Segnalazione arrivata alla nostra redazione, le parole dei sindaci

Altare/Quiliano. Rifiuti e detriti nel parco eolico tra Altare e Quiliano, sul monte Burotto, dove già in passato non sono mancati interventi di pulizia e sgombero effettuati dai rispettivi comuni di competenza. E’ la segnalazione pervenuta alla nostra redazione, che descrive il degrado e la pericolosità della situazione.

Il parco eolico si trova in una zona di confine, due pale sono situate nel territorio di Altare (di proprietà di Fen Energia), la terza pala è situata nel comune di Quiliano (di proprietà di Tirreno Wind). L’intero impianto di energia rinnovabile è in un terreno privato, con relativa concessione per il suo utilizzo.

rifiuti parco eolico

“Siamo di fronte ad una discarica di rifiuti speciali? Perché le pale sostituite non vengono rimosse così come i loro detriti sparsi per il bosco? C’è qualche deroga? Oppure nessuno ne è a conoscenza? Speriamo che gli enti e le autorità competenti si muovano per risolvere la situazione”, si legge nella segnalazione arrivata ad IVG.it.

rifiuti parco eolico

Nello specifico la protesta riguarda in particolare la pala F3, ovvero quello situata nel comune di Quiliano: “Ci siamo subito attivati per un controllo ed una verifica immediata della situazione e siamo pronti ad intervenire” ha detto il sindaco Nicola Isetta.

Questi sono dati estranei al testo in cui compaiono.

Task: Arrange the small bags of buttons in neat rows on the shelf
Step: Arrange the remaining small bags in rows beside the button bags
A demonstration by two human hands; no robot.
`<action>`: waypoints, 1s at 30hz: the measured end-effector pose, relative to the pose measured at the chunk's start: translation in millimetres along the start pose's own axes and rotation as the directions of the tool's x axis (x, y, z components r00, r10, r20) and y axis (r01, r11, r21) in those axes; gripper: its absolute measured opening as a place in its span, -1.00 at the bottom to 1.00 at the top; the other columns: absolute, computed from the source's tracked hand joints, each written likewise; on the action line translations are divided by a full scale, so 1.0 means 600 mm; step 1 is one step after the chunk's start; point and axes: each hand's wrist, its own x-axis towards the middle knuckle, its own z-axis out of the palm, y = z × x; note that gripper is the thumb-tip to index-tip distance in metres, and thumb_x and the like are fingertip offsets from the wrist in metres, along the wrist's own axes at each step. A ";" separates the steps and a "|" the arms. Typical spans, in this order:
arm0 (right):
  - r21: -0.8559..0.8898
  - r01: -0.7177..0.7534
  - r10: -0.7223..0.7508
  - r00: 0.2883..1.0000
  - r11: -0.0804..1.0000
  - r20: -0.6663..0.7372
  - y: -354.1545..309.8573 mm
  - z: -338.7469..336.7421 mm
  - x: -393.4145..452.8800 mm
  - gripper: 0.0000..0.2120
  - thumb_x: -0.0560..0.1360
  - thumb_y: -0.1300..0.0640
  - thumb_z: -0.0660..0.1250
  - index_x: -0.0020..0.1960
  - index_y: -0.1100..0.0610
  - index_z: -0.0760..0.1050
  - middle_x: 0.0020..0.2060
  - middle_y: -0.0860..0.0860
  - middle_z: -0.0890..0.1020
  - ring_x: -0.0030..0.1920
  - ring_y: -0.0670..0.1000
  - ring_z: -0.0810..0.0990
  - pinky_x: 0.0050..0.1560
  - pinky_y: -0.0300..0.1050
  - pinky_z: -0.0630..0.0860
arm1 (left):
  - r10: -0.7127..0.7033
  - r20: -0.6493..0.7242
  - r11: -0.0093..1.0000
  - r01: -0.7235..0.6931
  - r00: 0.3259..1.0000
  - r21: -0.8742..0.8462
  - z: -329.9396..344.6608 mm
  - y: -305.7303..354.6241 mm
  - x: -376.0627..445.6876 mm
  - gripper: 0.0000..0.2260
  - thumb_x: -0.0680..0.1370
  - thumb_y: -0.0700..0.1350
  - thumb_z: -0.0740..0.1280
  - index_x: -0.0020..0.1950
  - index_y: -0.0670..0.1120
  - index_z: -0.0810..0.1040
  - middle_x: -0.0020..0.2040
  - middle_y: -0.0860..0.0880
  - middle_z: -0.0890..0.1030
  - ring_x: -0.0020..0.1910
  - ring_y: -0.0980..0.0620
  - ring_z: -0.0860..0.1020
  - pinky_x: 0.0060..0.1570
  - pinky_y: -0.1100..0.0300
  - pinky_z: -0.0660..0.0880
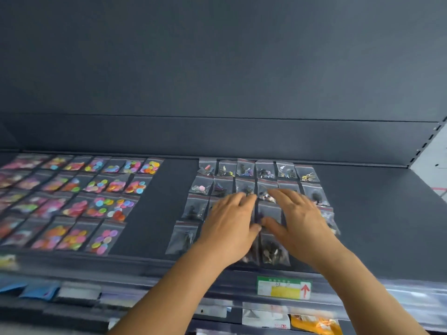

Alle parole del primo cittadino quilianese si è aggiunta l’assessore all’ambiente Cinzia Pennestri: “Abbiamo riscontrato la presenza di detriti che sono rifiuti speciali e contattato prontamente la Tirreno Wind: quest’ultima ha già dato incarico ad una ditta specializzata per l’azione di pulizia e bonifica dell’area”.

Sull’altro fronte il sindaco di Altare Roberto Briano sottolinea: “Già nel maggio scorso abbiamo fatto un sopralluogo con vigili e protezione civile, tra l’altro recentemente abbiamo liberato la zona da alcuni rifiuti ingombranti. Auspichiamo che si possa mettere fine a certi episodi che danneggiano il parco eolico e il territorio boschivo circostante, anche perchè i comuni non possono sempre farsi carico di intervenire”.